Твои следы на влажном побережье
мгновенно наполняются кристальной
серебряной водой и родниками
становятся. Теперь ни лёд, ни камень
не смогут расколоть сосуд хрустальный,
покуда кровь сама не хлынет брешью

на ветер ледяной. Но нет от ветра
спасенья, нет и от судьбы забвенья.
Не свяжутся разорванные звенья.
Зачем? За что? Забыть? Но нет ответа.








XIII.


Зачем? За что? Забыть? Но нет ответа.
Скорей всего, ответа напрочь нет.
Всё – алгебра, и ведь она прочней
людского пониманья. Метод этот

логичен, прям.
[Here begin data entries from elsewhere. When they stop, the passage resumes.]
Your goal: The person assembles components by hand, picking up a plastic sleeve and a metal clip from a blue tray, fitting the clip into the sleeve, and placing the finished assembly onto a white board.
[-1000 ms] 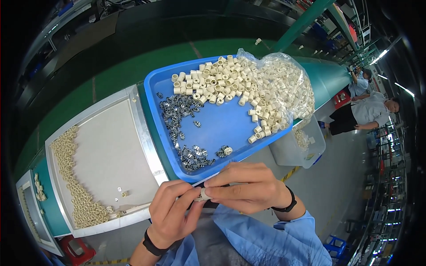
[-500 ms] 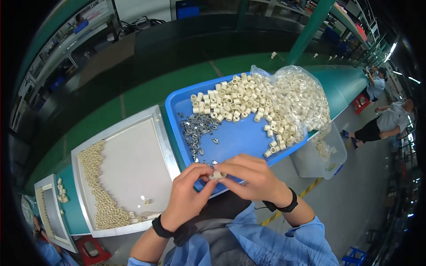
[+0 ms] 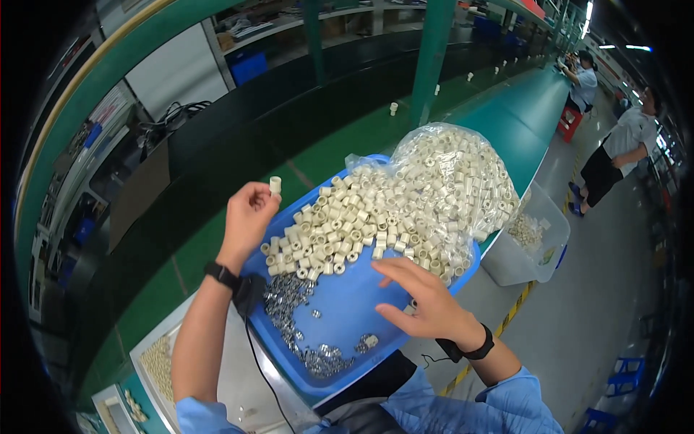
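My left hand (image 3: 248,219) is raised past the far left edge of the blue tray (image 3: 390,338), above the green conveyor belt. It pinches a cream cylindrical plastic fitting (image 3: 275,184), held upright at the fingertips. Over the near right part of the tray is my right hand (image 3: 419,296), its thumb and fingers apart and nothing visible in its grasp. Many loose cream fittings (image 3: 329,235) are heaped along the tray's far side. Small shiny metal pieces (image 3: 325,360) lie along its left and near sides.
A clear plastic bag of fittings (image 3: 455,173) rests on the tray's far right. Right of it stands a translucent bin (image 3: 535,253). A white framed board (image 3: 253,383) lies left of the tray, with a black cord (image 3: 258,362) across it. Single fittings (image 3: 393,108) stand on the belt.
Both hands were together at the tray's near edge around a fitting. My left hand has moved far and left with a fitting; my right hand has opened apart. The view has shifted.
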### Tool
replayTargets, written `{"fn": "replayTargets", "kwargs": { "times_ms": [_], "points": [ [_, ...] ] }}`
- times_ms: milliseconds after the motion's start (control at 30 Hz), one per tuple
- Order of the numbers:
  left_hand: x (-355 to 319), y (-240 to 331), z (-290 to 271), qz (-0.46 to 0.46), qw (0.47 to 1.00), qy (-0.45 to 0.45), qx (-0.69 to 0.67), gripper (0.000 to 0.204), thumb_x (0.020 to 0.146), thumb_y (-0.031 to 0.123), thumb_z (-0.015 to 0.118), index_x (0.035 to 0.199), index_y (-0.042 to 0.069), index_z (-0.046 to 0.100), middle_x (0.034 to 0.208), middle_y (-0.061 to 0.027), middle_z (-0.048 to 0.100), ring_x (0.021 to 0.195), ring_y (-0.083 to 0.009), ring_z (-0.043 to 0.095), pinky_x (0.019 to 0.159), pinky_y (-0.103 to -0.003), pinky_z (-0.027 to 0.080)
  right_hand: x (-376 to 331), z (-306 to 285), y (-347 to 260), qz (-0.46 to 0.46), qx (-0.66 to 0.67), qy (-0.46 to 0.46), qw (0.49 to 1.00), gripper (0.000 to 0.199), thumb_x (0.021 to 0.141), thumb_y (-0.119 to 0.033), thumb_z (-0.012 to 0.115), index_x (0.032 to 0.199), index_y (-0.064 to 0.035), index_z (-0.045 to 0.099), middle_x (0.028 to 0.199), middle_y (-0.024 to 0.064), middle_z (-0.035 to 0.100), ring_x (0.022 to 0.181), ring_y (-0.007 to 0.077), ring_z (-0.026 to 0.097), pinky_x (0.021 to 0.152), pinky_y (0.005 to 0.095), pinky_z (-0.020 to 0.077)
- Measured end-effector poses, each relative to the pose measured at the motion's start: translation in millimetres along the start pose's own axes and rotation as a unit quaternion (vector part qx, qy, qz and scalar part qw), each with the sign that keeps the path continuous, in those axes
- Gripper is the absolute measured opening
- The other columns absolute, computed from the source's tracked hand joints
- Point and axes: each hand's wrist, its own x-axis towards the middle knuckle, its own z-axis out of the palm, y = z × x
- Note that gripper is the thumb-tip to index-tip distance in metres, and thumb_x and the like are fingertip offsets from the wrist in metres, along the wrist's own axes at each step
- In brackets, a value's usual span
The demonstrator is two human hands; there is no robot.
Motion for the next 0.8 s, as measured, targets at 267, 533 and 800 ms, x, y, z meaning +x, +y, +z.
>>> {"fn": "replayTargets", "kwargs": {
  "times_ms": [267, 533, 800],
  "points": [
    [135.6, -73.1, 36.5, 0.012, 0.985, -0.087, 0.152, 0.019, 0.084, 0.009, 0.078, 0.096, -0.004, 0.071, 0.08, -0.0027, 0.068, 0.072, -0.0093, 0.062, 0.071, -0.027, 0.053, 0.6, -17.6, 30.1, 0.049, 0.031, 0.018, 0.998, 0.06, 0.086, -0.007, 0.08, 0.143, -0.0016, 0.061, 0.13, 0.0174, 0.066, 0.1, 0.0262, 0.07, 0.09, 0.0379, 0.0565],
    [168.1, -101.7, 57.6, -0.02, 0.944, -0.22, 0.245, 0.022, 0.085, 0.012, 0.079, 0.099, -0.004, 0.072, 0.084, -0.0075, 0.072, 0.078, -0.0144, 0.068, 0.075, -0.03, 0.055, 3.9, -17.0, 42.1, 0.051, -0.028, -0.006, 0.998, 0.054, 0.087, -0.012, 0.08, 0.139, -0.0029, 0.064, 0.129, 0.017, 0.067, 0.102, 0.0289, 0.07, 0.088, 0.0393, 0.0555],
    [110.6, -4.8, 11.5, 0.0, 0.936, -0.184, 0.302, 0.046, 0.092, 0.024, 0.078, 0.125, -0.005, 0.066, 0.089, -0.0085, 0.07, 0.081, -0.0168, 0.067, 0.075, -0.031, 0.054, 16.9, 10.5, 8.3, -0.004, -0.157, -0.175, 0.972, 0.041, 0.092, -0.018, 0.075, 0.131, -0.0067, 0.066, 0.116, 0.0144, 0.066, 0.103, 0.0297, 0.068, 0.09, 0.0433, 0.0536]
  ]
}}
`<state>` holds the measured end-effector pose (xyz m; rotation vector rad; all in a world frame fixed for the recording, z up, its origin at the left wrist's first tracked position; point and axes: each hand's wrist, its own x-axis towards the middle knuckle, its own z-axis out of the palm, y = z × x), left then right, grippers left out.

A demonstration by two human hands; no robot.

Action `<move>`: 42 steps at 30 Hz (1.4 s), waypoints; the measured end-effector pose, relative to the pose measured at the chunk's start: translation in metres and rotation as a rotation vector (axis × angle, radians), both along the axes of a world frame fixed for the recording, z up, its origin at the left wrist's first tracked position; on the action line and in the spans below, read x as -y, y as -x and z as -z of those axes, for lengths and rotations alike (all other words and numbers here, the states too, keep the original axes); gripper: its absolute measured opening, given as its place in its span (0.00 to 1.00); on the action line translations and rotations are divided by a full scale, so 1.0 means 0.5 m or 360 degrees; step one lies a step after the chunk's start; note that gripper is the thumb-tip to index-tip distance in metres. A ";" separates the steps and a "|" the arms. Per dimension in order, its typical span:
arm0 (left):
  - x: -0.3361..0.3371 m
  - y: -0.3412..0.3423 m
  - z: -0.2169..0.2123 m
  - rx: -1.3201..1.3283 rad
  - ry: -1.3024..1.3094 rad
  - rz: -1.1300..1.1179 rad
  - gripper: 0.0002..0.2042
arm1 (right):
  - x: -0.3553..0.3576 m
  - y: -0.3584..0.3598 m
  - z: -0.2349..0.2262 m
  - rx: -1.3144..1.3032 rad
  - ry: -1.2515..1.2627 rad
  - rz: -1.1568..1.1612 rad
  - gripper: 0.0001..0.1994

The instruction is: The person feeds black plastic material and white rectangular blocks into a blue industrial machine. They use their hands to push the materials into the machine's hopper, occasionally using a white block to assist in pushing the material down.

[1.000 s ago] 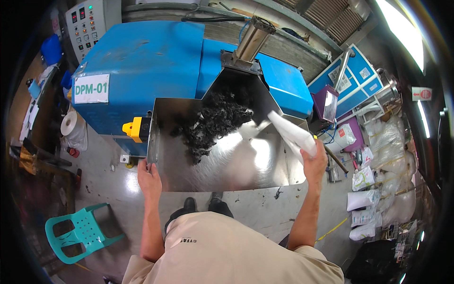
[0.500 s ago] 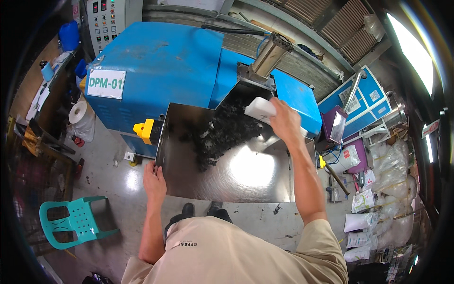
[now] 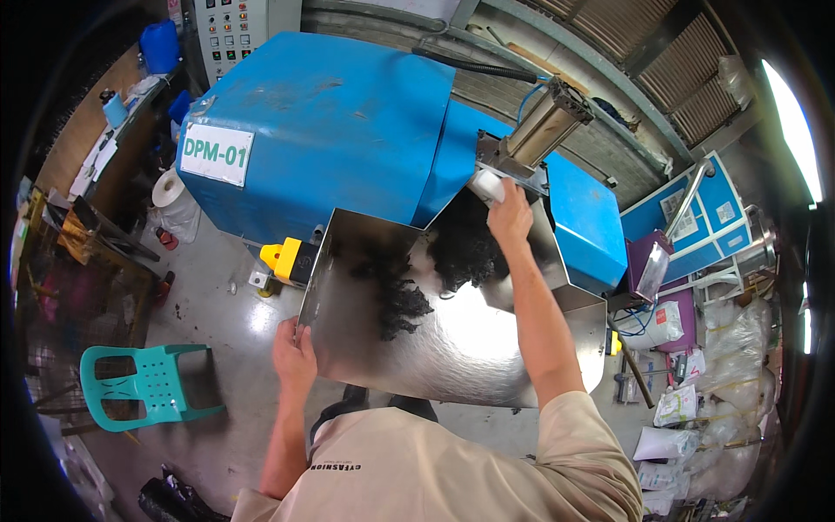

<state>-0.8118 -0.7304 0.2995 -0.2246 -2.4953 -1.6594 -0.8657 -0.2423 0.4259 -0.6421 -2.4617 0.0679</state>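
A shiny metal hopper tray (image 3: 391,374) opens in front of me, its far end narrowing toward the blue machine (image 3: 348,113). My left hand (image 3: 296,350) is closed on the tray's left rim near its front corner. With my right hand (image 3: 511,217) I grip a white, smooth, block-like piece (image 3: 486,185) at the far narrow end; its exact kind is unclear. Just below that hand, a heap of black shredded material (image 3: 465,252) fills the narrow part. A smaller black clump (image 3: 402,313) lies apart on the tray's left side.
A metal cylinder (image 3: 548,122) stands over the narrow end. Yellow switch boxes sit at the tray's left (image 3: 287,261) and right sides. A teal plastic chair (image 3: 152,391) is at left. Plastic bags (image 3: 665,444) are stacked at right, and a control panel (image 3: 235,35) stands behind.
My right hand has pushed the white piece away toward the far narrow end. Much of the black material has shifted there, leaving a separate clump at left. My left hand stays on the rim.
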 end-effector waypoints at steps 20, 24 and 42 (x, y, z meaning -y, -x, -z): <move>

Но если спросит кто-то
гиперболу, куда она бежит,
гипербола ответит: «В бесконечность.
Видна я только там, где искалечусь,
когда мой график, к клеточкам пришит,
лежит. Бегу потрогать асимптоту,

и верю: бег она мой слышит». Прост, но,
на это несмотря, безумно труден
бег в никуда. Но человек – не трутень.
И даже «никогда» – не слишком поздно.








XIV.


И даже «никогда» – не слишком поздно!
Опять закат, всё небо разозлив,
разрыв, даёт сверкающий разлив.
И мир, огромен, яростен, не познан,

гремит. О, свежий ветер, о, огни,
о, ночь! Я странствую, не умирая,
не чувствуя ни пепла, ни преград.
Сквозь тучи, град, встаёт на небе град.
И свет так ярок, что ни струн, ни лая
не услыхать. И плавится гранит…

Но миг за мигом тень легла, дурманом
окутав хвойным землю. Грустны, тусклы
огни на горизонте. Стало пусто
на небе сумрачном, слегка туманном.








XV.


На небе сумрачном, слегка туманном
ночными звёздами раскрашен ветер.
Нигде и никогда на свете
найду другие города и страны.

Запомню числа, но не жду системы,
смириться с ложью – этого не будет.
Как хорошо, что есть ещё: вороны, –
есть жизнь, есть весть, и шорох похоронный,
простой узор на полнолунном блюде
и рыжие ободранные стены…
 
Вороны в сумраке, на небе звёзды
слились в одно и запахом, и цветом.
Зачем? За что? Забыть? Но нет ответа,
и даже «никогда» – не слишком поздно.